> _Work order_:
Restate exactly the lines of the entries below, beginning with the first and ending with the line that holds "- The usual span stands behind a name". Pictures are not copied.

:::::

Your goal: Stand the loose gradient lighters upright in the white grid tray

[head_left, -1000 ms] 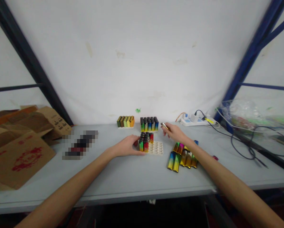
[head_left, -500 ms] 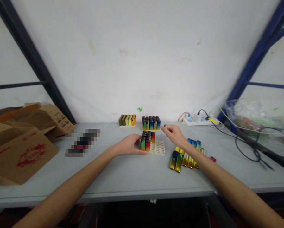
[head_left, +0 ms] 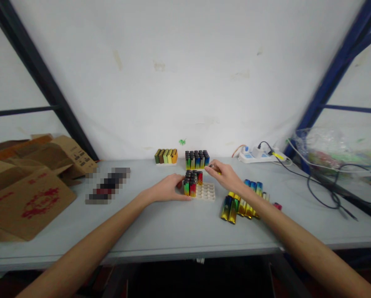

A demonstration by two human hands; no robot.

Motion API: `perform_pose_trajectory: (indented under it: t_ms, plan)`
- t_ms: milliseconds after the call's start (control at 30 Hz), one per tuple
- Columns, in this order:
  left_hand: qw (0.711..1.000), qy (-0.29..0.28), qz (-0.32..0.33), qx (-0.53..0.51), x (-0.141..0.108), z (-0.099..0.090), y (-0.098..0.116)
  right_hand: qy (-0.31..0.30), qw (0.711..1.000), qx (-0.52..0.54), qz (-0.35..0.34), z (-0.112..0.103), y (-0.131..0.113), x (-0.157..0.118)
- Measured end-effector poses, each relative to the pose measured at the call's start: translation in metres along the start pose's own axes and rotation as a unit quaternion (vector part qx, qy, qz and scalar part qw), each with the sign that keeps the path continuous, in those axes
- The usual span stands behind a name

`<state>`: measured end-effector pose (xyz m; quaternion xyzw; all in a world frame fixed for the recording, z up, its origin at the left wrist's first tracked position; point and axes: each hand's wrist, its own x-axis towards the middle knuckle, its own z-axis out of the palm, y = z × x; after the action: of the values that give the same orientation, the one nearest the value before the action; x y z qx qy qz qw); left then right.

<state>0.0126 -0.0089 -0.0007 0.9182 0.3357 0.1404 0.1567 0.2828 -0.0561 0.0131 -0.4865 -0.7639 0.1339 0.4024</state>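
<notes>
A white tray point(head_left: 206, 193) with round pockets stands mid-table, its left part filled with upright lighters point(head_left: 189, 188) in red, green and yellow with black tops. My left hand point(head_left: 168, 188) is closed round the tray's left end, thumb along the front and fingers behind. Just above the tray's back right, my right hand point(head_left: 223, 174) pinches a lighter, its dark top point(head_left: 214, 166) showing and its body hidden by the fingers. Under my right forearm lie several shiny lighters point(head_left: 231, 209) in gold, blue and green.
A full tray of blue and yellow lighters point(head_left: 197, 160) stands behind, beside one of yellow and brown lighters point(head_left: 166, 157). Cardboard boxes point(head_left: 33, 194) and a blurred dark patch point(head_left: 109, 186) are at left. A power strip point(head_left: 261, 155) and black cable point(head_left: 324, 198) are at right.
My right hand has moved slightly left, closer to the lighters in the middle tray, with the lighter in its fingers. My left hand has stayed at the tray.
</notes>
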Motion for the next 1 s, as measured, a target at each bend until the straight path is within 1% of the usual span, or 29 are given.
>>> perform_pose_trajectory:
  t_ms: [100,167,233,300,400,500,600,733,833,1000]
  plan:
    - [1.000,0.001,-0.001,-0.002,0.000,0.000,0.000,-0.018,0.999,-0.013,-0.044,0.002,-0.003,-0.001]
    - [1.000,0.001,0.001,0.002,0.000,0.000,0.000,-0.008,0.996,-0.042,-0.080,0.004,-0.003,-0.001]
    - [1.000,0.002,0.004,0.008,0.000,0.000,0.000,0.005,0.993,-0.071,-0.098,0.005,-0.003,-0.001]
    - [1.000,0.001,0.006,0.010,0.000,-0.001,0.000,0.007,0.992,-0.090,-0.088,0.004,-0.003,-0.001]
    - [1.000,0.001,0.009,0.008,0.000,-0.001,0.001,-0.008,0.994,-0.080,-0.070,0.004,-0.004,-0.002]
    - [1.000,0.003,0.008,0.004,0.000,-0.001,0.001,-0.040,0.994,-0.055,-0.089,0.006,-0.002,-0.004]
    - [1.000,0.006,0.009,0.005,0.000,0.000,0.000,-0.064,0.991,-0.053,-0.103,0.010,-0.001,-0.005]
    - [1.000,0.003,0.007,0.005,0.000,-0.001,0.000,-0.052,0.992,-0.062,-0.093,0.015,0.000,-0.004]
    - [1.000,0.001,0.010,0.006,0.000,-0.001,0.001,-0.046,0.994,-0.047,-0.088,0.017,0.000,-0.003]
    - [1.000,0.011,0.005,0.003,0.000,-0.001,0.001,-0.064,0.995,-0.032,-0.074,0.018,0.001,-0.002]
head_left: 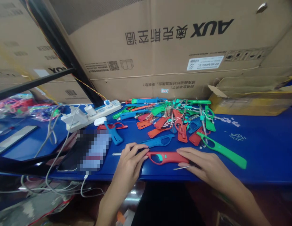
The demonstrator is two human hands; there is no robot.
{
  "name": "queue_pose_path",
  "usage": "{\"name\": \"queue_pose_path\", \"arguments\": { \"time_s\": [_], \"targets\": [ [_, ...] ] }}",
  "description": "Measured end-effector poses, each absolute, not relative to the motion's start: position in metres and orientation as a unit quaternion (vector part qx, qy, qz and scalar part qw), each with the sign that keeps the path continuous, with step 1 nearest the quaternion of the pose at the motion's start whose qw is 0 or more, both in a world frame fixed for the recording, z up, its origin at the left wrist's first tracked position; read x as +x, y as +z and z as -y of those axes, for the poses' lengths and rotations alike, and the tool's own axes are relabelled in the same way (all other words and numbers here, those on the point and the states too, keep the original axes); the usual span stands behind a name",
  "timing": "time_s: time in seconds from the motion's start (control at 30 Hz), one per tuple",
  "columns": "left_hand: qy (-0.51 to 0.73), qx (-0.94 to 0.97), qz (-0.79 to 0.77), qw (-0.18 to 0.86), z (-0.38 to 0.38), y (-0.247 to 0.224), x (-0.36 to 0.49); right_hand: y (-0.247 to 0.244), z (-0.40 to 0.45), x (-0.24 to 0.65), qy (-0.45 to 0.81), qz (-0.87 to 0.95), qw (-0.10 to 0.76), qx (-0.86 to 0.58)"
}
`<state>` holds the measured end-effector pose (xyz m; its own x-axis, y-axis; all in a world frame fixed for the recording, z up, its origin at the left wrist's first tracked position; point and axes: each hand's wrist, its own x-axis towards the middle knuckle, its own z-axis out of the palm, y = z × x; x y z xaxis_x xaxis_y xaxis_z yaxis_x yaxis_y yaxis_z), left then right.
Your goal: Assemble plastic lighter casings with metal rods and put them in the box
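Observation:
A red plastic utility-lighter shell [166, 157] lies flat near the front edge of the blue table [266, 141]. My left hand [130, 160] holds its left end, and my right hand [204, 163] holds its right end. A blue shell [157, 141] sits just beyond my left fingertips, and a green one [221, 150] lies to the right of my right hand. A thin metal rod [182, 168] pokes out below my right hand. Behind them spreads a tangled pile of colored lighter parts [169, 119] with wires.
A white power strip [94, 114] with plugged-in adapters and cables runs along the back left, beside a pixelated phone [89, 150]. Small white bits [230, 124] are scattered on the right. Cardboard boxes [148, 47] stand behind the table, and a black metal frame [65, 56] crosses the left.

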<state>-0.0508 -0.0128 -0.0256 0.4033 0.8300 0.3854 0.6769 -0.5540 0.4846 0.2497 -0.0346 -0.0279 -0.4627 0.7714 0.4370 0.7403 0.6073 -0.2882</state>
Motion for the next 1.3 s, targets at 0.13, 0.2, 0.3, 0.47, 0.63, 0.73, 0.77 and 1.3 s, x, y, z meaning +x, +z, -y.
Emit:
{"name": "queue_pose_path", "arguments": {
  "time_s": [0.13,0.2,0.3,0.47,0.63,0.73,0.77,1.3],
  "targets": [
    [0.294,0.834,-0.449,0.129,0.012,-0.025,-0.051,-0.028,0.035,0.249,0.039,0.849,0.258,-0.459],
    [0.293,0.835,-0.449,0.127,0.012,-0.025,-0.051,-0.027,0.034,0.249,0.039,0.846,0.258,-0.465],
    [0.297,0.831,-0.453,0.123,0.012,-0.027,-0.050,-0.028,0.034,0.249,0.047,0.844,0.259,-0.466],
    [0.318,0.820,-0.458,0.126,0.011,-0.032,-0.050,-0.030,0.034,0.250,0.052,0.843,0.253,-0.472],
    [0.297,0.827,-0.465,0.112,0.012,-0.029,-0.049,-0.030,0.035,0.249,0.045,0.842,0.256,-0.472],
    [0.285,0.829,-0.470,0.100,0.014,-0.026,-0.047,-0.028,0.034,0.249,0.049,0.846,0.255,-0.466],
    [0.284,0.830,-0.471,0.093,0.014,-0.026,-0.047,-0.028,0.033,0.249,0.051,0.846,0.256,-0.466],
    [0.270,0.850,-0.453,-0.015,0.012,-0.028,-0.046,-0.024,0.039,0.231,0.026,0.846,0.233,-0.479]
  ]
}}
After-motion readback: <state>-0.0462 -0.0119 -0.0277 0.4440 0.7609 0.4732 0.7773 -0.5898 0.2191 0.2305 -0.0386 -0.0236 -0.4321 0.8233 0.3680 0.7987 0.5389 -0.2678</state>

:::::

> _Response for this exercise_:
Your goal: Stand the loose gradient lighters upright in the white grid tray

[head_left, -1000 ms] 
[head_left, -500 ms] 
[head_left, +0 ms] 

A demonstration by two human hands; no robot.

Motion API: `perform_pose_trajectory: (indented under it: t_ms, plan)`
- t_ms: milliseconds after the call's start (control at 30 Hz), one per tuple
- Columns, in this order:
  left_hand: qw (0.711..1.000), qy (-0.29..0.28), qz (-0.32..0.33), qx (-0.53..0.51), x (-0.141..0.108), z (-0.099..0.090), y (-0.098..0.116)
  right_hand: qy (-0.31..0.30), qw (0.711..1.000), qx (-0.52..0.54), qz (-0.35..0.34), z (-0.112..0.103), y (-0.131..0.113), x (-0.157..0.118)
- Measured end-effector poses, each relative to the pose measured at the call's start: translation in metres along the start pose's own axes and rotation as a unit quaternion (vector part qx, qy, qz and scalar part qw), each with the sign that keeps the path continuous, in those axes
- The usual span stands behind a name

Nothing further remains to be added to the answer.